Quality assurance records.
The licensee, certificate holder, and applicant for a certificate of compliance shall maintain sufficient written records to describe the activities affecting quality. These records must include changes to the quality assurance program as required by 10 C.F.R. 71.106, the instructions, procedures, and drawings required by 10 C.F.R. 71.111 to prescribe quality assurance activities, and closely related specifications such as required qualifications of personnel, procedures, and equipment. The records must include the instructions or procedures that establish a records retention program that is consistent with applicable regulations and designates factors such as duration, location, and assigned responsibility. The licensee, certificate holder, and applicant for a certificate of compliance shall retain these records for three years beyond the date when the licensee, certificate holder, and applicant for a certificate of compliance last engaged in the activity for which the quality assurance program was developed.
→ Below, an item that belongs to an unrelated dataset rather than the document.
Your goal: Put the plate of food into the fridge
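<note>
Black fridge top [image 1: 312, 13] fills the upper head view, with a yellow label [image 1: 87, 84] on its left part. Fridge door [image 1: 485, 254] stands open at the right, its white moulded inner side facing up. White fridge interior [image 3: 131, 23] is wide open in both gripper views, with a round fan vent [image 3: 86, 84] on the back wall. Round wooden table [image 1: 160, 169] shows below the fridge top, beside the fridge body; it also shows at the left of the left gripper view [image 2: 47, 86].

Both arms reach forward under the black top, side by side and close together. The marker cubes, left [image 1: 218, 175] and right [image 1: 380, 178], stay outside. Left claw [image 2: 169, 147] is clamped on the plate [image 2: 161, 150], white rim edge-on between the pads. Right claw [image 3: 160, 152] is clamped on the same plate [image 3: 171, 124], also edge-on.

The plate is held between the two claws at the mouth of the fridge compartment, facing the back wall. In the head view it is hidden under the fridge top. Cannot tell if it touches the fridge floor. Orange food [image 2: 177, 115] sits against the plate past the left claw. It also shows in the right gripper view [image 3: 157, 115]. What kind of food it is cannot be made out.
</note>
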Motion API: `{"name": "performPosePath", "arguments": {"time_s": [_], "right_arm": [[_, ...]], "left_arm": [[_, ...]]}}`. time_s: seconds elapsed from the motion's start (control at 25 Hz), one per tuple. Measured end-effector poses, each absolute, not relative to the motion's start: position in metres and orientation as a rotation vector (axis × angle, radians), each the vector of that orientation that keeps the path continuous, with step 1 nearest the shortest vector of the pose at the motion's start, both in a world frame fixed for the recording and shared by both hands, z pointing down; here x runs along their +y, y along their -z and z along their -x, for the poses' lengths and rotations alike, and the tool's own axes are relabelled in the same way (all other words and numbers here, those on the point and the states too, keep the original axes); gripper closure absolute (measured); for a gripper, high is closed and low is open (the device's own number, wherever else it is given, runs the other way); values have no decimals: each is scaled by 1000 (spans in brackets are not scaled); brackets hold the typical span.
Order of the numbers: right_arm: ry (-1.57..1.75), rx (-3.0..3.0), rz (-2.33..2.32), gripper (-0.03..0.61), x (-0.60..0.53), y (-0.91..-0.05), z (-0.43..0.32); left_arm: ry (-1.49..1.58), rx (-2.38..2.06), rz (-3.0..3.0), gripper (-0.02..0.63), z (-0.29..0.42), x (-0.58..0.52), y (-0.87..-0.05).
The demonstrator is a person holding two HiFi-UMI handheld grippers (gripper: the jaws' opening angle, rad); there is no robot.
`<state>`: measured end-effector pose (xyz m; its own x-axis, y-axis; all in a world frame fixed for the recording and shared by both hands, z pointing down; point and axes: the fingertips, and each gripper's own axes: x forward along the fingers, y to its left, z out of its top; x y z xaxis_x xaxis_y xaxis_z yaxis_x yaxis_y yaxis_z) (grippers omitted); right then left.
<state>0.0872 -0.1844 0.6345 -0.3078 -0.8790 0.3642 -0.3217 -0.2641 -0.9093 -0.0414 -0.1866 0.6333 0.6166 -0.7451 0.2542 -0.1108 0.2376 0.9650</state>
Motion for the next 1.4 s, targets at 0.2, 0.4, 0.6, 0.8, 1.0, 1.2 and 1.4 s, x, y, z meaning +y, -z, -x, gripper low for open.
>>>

If any portion of the quality assurance program, written procedures or instructions is superseded, the licensee, certificate holder, and applicant for a certificate of compliance shall retain the superseded material for three years after it is superseded.
[Statutory Authority: RCW
70.98.050 and
70.98.110. WSR 17-01-034, § 246-231-186, filed 12/12/16, effective 1/12/17. Statutory Authority: RCW
70.98.050. WSR 14-09-017, § 246-231-186, filed 4/7/14, effective 5/8/14; WSR 08-09-093, § 246-231-186, filed 4/18/08, effective 5/19/08.]